Any help would be much appreciated!

Charlie


----------



## JamesJ (Apr 12, 2008)

Was he possibly trying to get shed off his tail?


----------



## Conscriptreporting (Jul 22, 2011)

no he's not shedding. am i feeding him enough?


----------



## emmilllyyy (Oct 9, 2010)

what are you feeding and how often? any idea of weight?


----------



## Conscriptreporting (Jul 22, 2011)

No idea on the weight, but i feed them salady type food everyday and crickets, locusts or worms every couple of days. should i feed them the meat everyday?


----------



## emmilllyyy (Oct 9, 2010)

how old are they roughly? you should ideally feed them staple veg like spring greens/squash and the odd kale rocket and watercress, and livefood every other day if they're adults if they're babies they should be offered live every day and should be given as much as they want til they refuse when they're young they eat 80% live - 20% veg, and when they grow they gradually turn to 20% live - 80% veg

Edit- I've just seen the photo of his tail, ouch! you should get him to a vet ideally also maybe try newspaper as a substrate as it puts the dragon at less risk of impaction from eating the substrate when catching live


----------



## violentchopper (Jun 20, 2008)

Conscriptreporting said:


> No idea on the weight, but i feed them salady type food everyday and crickets, locusts or worms every couple of days. should i feed them the meat everyday?

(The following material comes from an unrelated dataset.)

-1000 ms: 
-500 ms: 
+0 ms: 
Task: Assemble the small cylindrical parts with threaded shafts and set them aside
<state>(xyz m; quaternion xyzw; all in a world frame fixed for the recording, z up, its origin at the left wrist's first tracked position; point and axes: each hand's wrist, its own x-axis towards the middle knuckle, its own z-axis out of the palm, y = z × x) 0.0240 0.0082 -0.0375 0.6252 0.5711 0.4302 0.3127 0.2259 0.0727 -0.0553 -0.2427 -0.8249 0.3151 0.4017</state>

It sounds like you didn't do your homework no offence. Mine is fed daily and if he misses a feed one day cause he don't fancy it, the next day he goes mad for food. I think we need his age and weight to help


----------



## Conscriptreporting (Jul 22, 2011)

if you mean no offence don't say it offensively. i get advice from a woman who breeds them but she got a little stuck on this one so i thought i'd try on here. hence this is my "homework".

they're 6 months old and i don't know the weight.


----------



## violentchopper (Jun 20, 2008)

Conscriptreporting said:


> if you mean no offence don't say it offensively. i get advice from a woman who breeds them but she got a little stuck on this one so i thought i'd try on here. hence this is my "homework".
> 
> they're 6 months old and i don't know the weight.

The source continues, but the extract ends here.